Google accusé d’avoir aidé l’armée israélienne via son IA Gemini, selon Washington Post
Source: Gettyimages.ruSelon le Washington Post, Google aurait assisté un sous-traitant militaire israélien dans l’analyse de vidéos de drones à l’aide de son IA Gemini. Une plainte, déposée par un ancien employé de la compagnie, affirme que cette coopération aurait violé les règles internes de la société interdisant l’usage militaire de l’intelligence artificielle.
Le géant technologique Google aurait aidé un sous-traitant militaire israélien à analyser des enregistrements vidéo provenant de drones, a rapporté le Washington Post (WP), citant une plainte déposée auprès de la Commission des valeurs mobilières par un ancien employé de la compagnie.

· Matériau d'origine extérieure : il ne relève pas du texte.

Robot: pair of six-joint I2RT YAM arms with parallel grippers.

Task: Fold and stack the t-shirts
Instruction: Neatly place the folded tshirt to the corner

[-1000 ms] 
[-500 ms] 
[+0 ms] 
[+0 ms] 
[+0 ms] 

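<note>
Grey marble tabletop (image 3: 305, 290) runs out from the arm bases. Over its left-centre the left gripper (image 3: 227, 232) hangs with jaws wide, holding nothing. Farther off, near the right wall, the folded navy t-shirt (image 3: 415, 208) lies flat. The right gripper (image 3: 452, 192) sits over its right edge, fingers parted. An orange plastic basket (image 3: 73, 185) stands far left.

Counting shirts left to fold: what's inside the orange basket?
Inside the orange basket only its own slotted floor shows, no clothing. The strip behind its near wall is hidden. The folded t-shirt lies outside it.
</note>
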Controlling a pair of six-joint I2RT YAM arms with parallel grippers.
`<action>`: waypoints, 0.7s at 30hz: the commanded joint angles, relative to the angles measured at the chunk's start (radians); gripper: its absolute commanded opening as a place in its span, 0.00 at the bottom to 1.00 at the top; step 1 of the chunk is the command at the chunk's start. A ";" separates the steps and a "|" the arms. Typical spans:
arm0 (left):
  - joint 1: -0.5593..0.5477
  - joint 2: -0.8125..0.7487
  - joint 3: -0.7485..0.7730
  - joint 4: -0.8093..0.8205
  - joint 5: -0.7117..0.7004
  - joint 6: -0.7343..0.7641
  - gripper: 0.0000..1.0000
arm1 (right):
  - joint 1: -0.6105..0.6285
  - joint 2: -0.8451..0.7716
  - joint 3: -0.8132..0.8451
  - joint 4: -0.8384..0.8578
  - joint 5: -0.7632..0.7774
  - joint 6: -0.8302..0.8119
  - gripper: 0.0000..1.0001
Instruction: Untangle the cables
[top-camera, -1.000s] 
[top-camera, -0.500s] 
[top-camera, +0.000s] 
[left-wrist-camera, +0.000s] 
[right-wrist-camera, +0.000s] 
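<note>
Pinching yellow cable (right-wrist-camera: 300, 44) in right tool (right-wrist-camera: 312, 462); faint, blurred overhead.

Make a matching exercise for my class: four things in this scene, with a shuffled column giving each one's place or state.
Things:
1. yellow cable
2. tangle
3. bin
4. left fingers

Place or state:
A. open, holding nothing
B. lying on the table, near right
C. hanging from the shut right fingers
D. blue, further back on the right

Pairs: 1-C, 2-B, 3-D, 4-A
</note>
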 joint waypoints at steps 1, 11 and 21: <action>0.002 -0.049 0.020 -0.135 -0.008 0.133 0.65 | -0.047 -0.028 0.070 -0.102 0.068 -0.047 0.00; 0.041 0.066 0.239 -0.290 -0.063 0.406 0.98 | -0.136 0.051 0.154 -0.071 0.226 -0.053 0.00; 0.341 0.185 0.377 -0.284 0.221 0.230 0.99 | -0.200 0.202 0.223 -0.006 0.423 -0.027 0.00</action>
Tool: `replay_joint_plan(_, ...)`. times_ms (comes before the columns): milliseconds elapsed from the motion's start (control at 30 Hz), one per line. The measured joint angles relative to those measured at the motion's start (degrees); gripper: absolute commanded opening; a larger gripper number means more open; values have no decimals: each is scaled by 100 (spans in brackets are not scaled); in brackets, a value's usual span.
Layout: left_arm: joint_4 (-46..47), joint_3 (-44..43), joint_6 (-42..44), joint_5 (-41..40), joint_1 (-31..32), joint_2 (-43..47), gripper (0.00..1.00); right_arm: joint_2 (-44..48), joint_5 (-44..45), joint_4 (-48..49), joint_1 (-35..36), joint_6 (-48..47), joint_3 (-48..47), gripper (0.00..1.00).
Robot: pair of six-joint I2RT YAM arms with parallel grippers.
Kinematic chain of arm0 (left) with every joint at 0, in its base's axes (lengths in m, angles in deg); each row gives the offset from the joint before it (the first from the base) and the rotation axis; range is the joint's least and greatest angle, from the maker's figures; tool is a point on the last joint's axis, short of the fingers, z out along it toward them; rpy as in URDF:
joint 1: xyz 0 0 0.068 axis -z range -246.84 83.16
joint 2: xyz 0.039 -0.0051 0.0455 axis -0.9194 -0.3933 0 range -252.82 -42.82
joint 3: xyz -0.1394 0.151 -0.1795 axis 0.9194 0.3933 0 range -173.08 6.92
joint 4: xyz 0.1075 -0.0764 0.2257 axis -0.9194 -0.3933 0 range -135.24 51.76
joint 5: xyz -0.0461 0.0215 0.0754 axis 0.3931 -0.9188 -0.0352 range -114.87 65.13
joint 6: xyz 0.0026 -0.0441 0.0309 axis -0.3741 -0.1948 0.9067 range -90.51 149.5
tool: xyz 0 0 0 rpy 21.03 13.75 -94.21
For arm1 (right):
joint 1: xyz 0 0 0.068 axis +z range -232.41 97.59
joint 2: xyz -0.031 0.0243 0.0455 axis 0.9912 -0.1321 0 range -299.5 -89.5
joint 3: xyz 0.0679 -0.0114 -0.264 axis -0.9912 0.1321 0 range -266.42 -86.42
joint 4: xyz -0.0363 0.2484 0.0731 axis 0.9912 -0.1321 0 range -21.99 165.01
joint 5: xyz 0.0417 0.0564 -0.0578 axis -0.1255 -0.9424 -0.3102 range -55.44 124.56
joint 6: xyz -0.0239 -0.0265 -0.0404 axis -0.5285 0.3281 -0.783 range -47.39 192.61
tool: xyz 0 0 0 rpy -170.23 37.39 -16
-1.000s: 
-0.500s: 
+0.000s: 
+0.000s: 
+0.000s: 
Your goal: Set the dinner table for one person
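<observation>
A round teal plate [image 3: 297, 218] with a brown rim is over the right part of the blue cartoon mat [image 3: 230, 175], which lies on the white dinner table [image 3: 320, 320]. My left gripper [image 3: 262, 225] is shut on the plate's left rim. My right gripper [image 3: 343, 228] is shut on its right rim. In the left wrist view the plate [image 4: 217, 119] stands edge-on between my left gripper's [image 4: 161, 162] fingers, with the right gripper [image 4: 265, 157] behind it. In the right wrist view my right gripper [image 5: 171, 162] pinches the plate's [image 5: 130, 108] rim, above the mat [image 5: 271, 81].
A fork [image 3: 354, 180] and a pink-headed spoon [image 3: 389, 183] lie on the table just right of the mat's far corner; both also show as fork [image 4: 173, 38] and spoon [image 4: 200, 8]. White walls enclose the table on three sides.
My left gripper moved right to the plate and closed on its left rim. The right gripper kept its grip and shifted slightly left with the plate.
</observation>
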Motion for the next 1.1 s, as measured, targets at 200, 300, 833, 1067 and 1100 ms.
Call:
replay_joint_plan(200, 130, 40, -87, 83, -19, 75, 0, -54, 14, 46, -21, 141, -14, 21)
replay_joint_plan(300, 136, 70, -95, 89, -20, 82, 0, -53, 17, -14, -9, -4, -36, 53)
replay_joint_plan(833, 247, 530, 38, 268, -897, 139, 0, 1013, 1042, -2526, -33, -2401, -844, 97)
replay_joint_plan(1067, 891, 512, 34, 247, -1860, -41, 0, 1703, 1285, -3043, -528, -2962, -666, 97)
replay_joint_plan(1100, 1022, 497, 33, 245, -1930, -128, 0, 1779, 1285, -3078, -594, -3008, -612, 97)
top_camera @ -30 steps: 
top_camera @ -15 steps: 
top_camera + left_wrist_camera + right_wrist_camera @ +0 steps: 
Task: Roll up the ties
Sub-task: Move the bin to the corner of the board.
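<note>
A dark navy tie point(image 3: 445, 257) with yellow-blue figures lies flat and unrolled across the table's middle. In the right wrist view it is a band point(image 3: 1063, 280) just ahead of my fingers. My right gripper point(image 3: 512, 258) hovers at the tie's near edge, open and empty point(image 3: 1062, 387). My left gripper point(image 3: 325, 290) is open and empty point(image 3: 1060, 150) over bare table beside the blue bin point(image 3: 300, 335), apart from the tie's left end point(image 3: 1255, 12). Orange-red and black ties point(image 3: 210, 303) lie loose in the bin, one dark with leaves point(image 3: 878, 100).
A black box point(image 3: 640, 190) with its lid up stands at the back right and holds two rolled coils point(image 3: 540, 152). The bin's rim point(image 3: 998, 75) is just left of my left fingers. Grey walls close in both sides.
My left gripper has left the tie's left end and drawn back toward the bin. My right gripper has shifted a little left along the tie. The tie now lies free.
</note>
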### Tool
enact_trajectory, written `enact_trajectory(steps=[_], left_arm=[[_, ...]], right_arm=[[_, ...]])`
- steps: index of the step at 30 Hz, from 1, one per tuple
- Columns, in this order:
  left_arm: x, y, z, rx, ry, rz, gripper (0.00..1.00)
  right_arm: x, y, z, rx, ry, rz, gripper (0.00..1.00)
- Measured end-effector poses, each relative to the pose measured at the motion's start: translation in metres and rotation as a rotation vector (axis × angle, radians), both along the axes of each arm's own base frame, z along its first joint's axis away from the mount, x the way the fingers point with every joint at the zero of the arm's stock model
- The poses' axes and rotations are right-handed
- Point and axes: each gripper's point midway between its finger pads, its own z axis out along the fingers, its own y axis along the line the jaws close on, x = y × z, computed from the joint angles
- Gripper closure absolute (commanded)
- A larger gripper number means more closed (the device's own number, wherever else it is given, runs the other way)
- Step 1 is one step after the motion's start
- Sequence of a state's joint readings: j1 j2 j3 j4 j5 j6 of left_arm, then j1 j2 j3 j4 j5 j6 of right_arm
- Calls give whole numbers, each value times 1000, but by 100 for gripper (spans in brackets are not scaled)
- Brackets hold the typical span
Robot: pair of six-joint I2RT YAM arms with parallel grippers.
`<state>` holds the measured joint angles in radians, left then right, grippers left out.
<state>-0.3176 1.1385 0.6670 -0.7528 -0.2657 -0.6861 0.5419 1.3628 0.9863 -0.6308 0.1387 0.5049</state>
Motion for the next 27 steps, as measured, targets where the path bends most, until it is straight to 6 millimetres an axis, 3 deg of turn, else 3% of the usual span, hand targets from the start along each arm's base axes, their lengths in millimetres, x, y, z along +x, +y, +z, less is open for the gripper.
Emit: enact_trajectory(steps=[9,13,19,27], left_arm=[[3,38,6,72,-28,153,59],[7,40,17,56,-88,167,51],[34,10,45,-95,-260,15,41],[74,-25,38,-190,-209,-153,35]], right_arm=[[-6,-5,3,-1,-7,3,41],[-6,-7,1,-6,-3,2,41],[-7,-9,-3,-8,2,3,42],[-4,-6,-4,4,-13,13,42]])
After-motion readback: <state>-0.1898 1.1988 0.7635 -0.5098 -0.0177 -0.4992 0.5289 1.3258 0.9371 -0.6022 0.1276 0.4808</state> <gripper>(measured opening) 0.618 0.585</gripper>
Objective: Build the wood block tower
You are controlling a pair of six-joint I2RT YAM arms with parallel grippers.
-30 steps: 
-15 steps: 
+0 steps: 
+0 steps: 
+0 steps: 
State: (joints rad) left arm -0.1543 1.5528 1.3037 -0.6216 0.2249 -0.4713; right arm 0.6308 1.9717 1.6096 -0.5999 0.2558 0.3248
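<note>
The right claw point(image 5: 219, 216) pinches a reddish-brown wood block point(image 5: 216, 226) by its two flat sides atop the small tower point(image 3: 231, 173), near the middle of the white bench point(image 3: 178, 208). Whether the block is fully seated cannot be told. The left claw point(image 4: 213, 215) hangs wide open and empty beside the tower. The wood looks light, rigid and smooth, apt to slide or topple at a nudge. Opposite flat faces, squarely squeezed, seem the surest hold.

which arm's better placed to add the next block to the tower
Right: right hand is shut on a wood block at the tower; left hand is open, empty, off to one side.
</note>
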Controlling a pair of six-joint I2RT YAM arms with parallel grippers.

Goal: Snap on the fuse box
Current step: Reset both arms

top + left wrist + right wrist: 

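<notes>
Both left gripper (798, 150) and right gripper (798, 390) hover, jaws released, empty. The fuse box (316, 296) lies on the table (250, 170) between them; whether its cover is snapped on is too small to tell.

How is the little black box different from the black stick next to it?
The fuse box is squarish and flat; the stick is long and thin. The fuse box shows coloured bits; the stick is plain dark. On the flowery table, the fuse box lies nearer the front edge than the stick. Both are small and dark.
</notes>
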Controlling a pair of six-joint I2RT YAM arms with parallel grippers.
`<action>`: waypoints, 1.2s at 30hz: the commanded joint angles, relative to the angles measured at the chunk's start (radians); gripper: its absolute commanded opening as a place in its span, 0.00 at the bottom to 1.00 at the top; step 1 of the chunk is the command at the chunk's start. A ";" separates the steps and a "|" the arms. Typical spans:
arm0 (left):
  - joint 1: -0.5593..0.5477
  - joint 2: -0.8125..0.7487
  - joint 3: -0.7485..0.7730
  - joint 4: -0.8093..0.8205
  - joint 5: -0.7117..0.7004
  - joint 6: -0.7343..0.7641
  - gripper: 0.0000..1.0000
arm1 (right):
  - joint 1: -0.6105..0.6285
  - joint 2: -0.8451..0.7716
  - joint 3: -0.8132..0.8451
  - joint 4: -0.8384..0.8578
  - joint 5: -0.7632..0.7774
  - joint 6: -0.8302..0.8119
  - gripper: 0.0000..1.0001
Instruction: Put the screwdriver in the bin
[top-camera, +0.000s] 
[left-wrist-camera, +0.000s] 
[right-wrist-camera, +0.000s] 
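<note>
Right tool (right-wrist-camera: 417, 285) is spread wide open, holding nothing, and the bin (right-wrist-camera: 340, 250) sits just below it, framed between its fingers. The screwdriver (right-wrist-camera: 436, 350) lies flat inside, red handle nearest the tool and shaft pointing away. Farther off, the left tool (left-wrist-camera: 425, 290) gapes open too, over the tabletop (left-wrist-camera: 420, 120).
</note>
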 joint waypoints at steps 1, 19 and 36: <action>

Selon le journal américain, le ministère israélien de la Défense aurait utilisé la technologie Gemini AI de Google.
Le WP a révélé qu'en juillet 2024, la société avait reçu une demande d'assistance de la part d'une personne utilisant l'adresse e-mail de l'armée israélienne. Le nom figurant dans la demande correspond à celui d'un employé de la société technologique israélienne CloudEx, qui serait un sous-traitant de l'armée israélienne.
Le journal note que la demande contenait une requête visant à améliorer la fiabilité du système Google Gemini dans la reconnaissance d'objets tels que des drones, des véhicules blindés et des soldats sur des enregistrements vidéo aériens. Les employés de la division cloud de Google ont répondu en proposant leurs options et en effectuant des tests internes.
La plainte déposée soulignait que la société avait enfreint ses propres règles interdisant l'utilisation de l'intelligence artificielle pour la fabrication d'armes ou la surveillance. Google nie toute responsabilité. Par la voix de son représentant, il a fait savoir que les employés de la société avaient simplement répondu à des questions générales posées par les représentants de CloudEx, ce qui ne constituait pas une aide « significative ».
Google a déclaré à plusieurs reprises qu'il ne prenait pas parti politiquement et respectait les lois de tous les pays où il proposait ses services. Cependant, cette règle semble s'appliquer de manière sélective : entre avril et juin, la plateforme vidéo YouTube, propriété de Google, a supprimé plus de 2 000 chaînes liées à la Russie pour cause de contenus dits « pro-russes » et « anti-occidentaux ». Parmi celles-ci, 20 sont liées à la chaîne RT, censurée en Occident depuis plusieurs années.